Cuando hablamos de dormir bien, casi siempre aparece la misma recomendación: intentar dormir entre siete y ocho horas cada noche. Y sí, las horas cuentan. Dormir poco se relaciona con cansancio, problemas de concentración, cambios en el estado de ánimo y un mayor riesgo de distintos problemas de salud.
Pero la ciencia del sueño lleva tiempo poniendo el foco en otro detalle que muchas veces pasamos por alto: la regularidad.
Porque no es exactamente lo mismo dormir ocho horas todos los días a horarios parecidos que dormir esas mismas ocho horas cada día en un momento diferente. Y un estudio realizado con miles de personas apunta a que mantener una rutina estable podría ser más importante de lo que pensamos.
La regularidad del sueño gana peso
Un estudio publicado en la revista científica Sleep, una publicación oficial de la Sleep Research Society y la principal revista científica en el campo de la ciencia del sueño y los ritmos circadianos,analizó los datos de 60.977 personas del UK Biobank y más de 10 millones de horas de registros obtenidos mediante dispositivos de actividad.
Los investigadores compararon dos cosas: cuánto dormían los participantes y lo regulares que eran sus horarios de sueño y vigilia.
El cerebro no decide dormir solo porque estamos cansados.
El resultado fue llamativo. Las personas que mantenían patrones de sueño más regulares presentaban entre un 20% y un 48% menos de riesgo de mortalidad por cualquier causa que quienes tenían los horarios más irregulares.
También se observaron asociaciones con un menor riesgo de mortalidad por cáncer y por causas cardiometabólicas.
¿Y qué pasa si recuperas sueño el fin de semana?
Aquí aparece un hábito muy habitual. De lunes a viernes dormimos menos y, cuando llega el sábado y el domingo, intentamos "devolver" esas horas al cuerpo. Dormir algo más después de una noche puntual de poco descanso puede ser útil, pero convertirlo en la rutina de todas las semanas puede no ser suficiente para compensar un horario muy irregular.
Por ejemplo, puedes dormir ocho horas tanto el lunes como el domingo, pero si un día duermes de 23:00 a 07:00 y otro de 03:00 a 11:00, tu cuerpo está recibiendo señales muy diferentes.
Y ahí entra en juego el reloj biológico.
La luz intensa por la noche, especialmente cuando viene de pantallas o ambientes muy iluminados, puede retrasar la sensación de sueño.
Tu cuerpo tiene su propio reloj
El organismo funciona siguiendo los llamados ritmos circadianos, ciclos de aproximadamente 24 horas que ayudan a organizar el sueño, la vigilia, la temperatura corporal, las hormonas, el apetito y otras funciones.
Ese reloj interno se guía principalmente por la luz, aunque también recibe señales de los horarios de las comidas, el ejercicio y nuestra actividad diaria.
Por eso, cuando cambiamos continuamente la hora de acostarnos y levantarnos, al cuerpo le cuesta más saber cuándo tiene que estar activo y cuándo toca descansar.

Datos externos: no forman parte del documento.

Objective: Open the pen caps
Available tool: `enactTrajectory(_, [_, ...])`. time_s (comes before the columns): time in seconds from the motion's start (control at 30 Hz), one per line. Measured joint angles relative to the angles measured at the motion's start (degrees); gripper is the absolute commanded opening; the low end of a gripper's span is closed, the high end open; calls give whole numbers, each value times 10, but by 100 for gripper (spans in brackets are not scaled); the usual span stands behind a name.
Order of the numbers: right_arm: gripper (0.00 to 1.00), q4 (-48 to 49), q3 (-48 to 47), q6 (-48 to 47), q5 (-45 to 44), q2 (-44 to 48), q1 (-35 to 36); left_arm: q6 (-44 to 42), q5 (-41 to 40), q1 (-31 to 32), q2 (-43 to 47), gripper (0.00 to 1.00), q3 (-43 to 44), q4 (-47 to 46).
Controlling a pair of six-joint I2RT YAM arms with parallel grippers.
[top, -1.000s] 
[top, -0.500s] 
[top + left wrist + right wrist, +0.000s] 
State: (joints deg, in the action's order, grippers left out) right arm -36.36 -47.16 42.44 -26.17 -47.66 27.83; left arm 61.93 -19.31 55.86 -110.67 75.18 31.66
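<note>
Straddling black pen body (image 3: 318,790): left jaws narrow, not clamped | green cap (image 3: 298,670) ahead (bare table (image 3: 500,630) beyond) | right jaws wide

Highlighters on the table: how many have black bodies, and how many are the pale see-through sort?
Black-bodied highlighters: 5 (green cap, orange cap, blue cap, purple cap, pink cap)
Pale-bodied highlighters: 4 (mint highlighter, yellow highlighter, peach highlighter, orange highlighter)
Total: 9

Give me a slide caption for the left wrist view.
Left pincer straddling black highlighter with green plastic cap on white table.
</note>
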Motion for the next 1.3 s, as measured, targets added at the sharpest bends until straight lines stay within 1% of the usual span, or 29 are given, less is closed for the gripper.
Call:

El resultado puede ser bastante conocido: más somnolencia durante el día, cansancio, dificultad para conciliar el sueño o despertares a horas poco habituales.
Cuando los horarios de sueño cambian constantemente, el cuerpo tiene más difícil anticipar cuándo debe desconectar.
Tampoco se trata de vivir pendientes del reloj ni de acostarse exactamente a las 23:17 cada noche. La idea es mucho más sencilla: mantener unos horarios relativamente estables y evitar grandes cambios entre los días laborables y el fin de semana.
La regularidad no exige una rutina perfecta. Lo importante es que el organismo reciba unas señales parecidas de forma habitual.
La luz también tiene mucho que decir
Uno de los factores que más influye en el reloj biológico es la exposición a la luz.
La luz natural por la mañana ayuda a sincronizar el ritmo circadiano, mientras que una exposición intensa a la luz durante la noche puede retrasar la aparición de la somnolencia.
Por eso, además de cuidar la hora de acostarse, algunos hábitos pueden ayudar a dormir mejor: buscar luz natural durante el día, reducir la exposición a pantallas y luces intensas por la noche y evitar cenas demasiado tardías.
También pueden influir el consumo de cafeína y alcohol, el estrés o realizar ejercicio intenso justo antes de ir a dormir.